%%

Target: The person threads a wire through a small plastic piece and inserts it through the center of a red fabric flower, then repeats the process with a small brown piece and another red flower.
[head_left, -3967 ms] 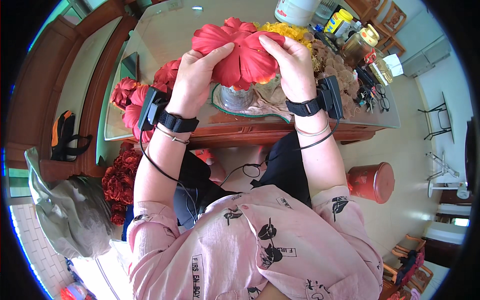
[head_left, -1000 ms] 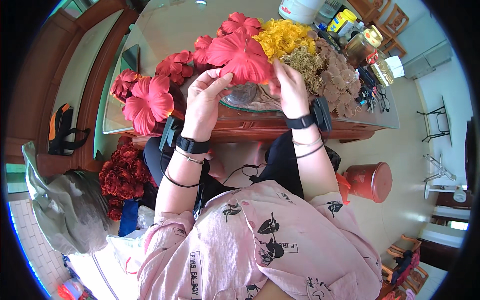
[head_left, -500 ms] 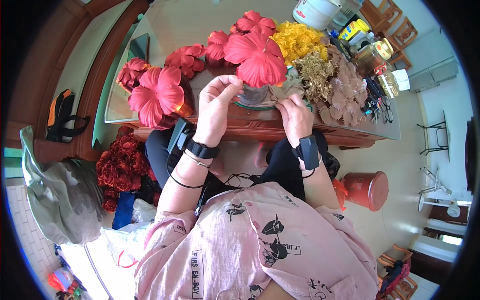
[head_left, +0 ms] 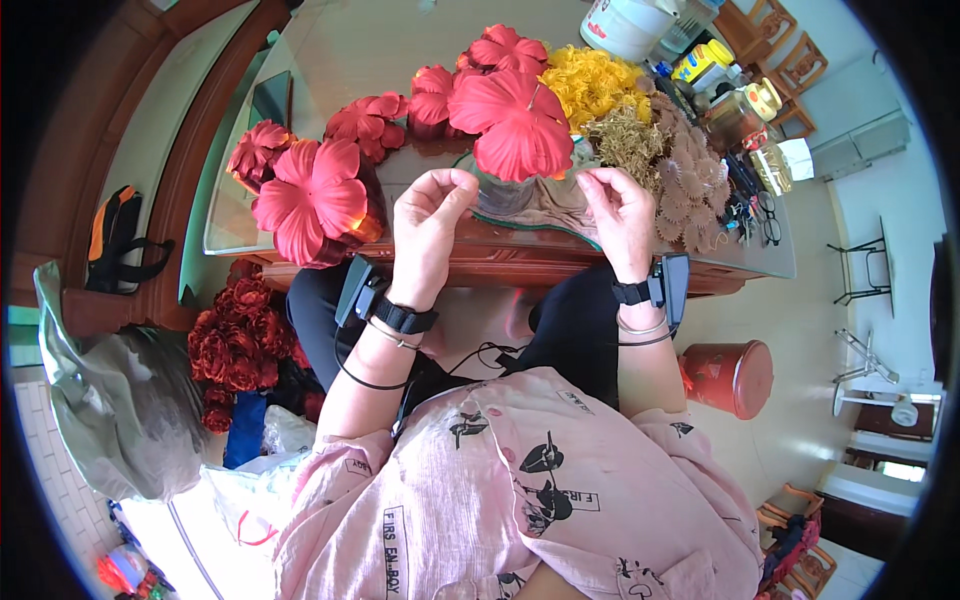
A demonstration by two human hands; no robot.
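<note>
A large red fabric flower (head_left: 512, 125) with a thin wire at its centre rests on a round clear container (head_left: 503, 196) near the table's front edge. Under the container is a crumpled beige cloth (head_left: 562, 203) with a green border. Left of it, my left hand (head_left: 428, 228) has thumb and forefinger closed in a pinch. My right hand (head_left: 622, 218) pinches likewise above the cloth's right side. Whatever either hand holds, if anything, is too small to make out. Several stacks of red petals (head_left: 312, 198) stand to the left and behind.
Yellow frilled flowers (head_left: 597, 85), dried-looking golden sprigs (head_left: 628, 138) and brown spiky discs (head_left: 690, 185) lie right of the flower. Jars (head_left: 740, 115), a white bucket (head_left: 625, 25) and glasses (head_left: 768, 218) line the table's right side. A red bucket (head_left: 735, 380) stands on the floor.
My right hand has left the cloth's edge, moving up and right. My left hand has drawn slightly away from the container. The cloth lies more spread out at the front.
</note>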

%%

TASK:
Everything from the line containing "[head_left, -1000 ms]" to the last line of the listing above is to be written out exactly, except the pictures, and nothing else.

ANSWER SPACE:
[head_left, -1000 ms] 
[head_left, -500 ms] 
[head_left, +0 ms] 
A demonstration by two human hands; no robot.
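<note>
A large red fabric flower (head_left: 512, 125) with a thin wire at its centre rests on a round clear container (head_left: 503, 196) near the table's front edge. Under the container is a crumpled beige cloth (head_left: 562, 203) with a green border. Left of it, my left hand (head_left: 428, 228) has thumb and forefinger closed in a pinch. My right hand (head_left: 622, 218) pinches likewise above the cloth's right side. Whatever either hand holds, if anything, is too small to make out. Several stacks of red petals (head_left: 312, 198) stand to the left and behind.
Yellow frilled flowers (head_left: 597, 85), dried-looking golden sprigs (head_left: 628, 138) and brown spiky discs (head_left: 690, 185) lie right of the flower. Jars (head_left: 740, 115), a white bucket (head_left: 625, 25) and glasses (head_left: 768, 218) line the table's right side. A red bucket (head_left: 735, 380) stands on the floor.
My right hand has left the cloth's edge, moving up and right. My left hand has drawn slightly away from the container. The cloth lies more spread out at the front.
</note>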

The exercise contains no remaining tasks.